Comme le commun des mortels, j’ai vécu des déceptions amoureuses. J’ai finalement compris que ce n’est pas parmi mes coups de foudre physiques que je trouverai celui qui m’enduira d’analgésique à l’occasion de ma première crise d’arthrite. Il était temps que j’allume, épaisse! C’est alors que, récemment, je me mets à échanger, sur Grindr, mille et un textos avec un homme de mon âge qui s’entraîne quatre fois semaine, qui est cultivé, drôle, «pas compliqué», entrepreneur et sexuellement entreprenant. Il a mis fin à une relation de quatre ans il y a quelques mois (preuve qu’il peut s’engager) et me jure d’avoir passé à autre chose (traduction : moi), et ce, même s’il cohabite toujours avec son ex-copain. Subtilement, l’espoir renaît et la Céline en moi se frappe le muscle pectoral : l’amour existe encore! Tout comme lui, je veux éviter de faire comme Britney lors de son mariage éclair à Vegas et brûler les étapes! Avec toute ma bonne volonté, je m’adapte à cette nouvelle réalité plutôt adroitement, laissant «mon chanceux» très peu souvent sur son appétit.

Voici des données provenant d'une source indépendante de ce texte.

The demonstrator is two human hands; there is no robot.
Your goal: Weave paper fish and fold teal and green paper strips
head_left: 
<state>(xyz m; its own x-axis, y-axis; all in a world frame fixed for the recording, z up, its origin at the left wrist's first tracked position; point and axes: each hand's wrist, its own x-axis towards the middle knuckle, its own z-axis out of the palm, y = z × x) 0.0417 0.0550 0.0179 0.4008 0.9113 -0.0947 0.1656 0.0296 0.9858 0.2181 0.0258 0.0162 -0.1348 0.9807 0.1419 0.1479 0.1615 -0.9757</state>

Quelques semaines parsemées de petites attentions et de séances actives et passives de divan s’écoulent. Dans un élan de pragmatisme à saveur romantique, je lui demande quand j’aurai la chance de pouvoir le présenter comme mon petit-ami, car le terme «fréquentation» sonne toujours un peu faux à mon oreille lors de présentations officielles. Le silence qui s’éternise fait rapidement place à un malaise aussi palpable que la boule que j’ai dans la gorge. Alors que le hamster qui court dans sa tête semble souffrir d’une défaillance cardiaque (trouver un argumentaire un minimum diplomate lui semble être un processus éprouvant), je lève les sourcils en guise de «Envoye-la, ta garnotte!». Par chance que j’ai pris soin d’enfiler mon masque de gars pas trop attaché avant de provoquer mon malheur, car la garnotte va frapper dur! Des propos évasifs dans lesquels il patauge, je comprends que «mon plus si chanceux» m’apprécie dans mon entier, mais qu’il n’est finalement pas entièrement prêt à s’apposer quelconque «étiquette» ni à m’accorder l’entière dévotion de son appareil reproducteur, malgré notre statut d’amants à temps partiel. C’est bien dommage, mais, comme le TVA nouvelles, j’exige l’exclusivité (lorsque les sentiments se mettent de la partie). Mais bon, comme le disait si bien Socrate: «Shit happens!» Prière de m’envoyer vos photos pas de tête sur Grindr maintenant que vous savez pourquoi je suis célibataire.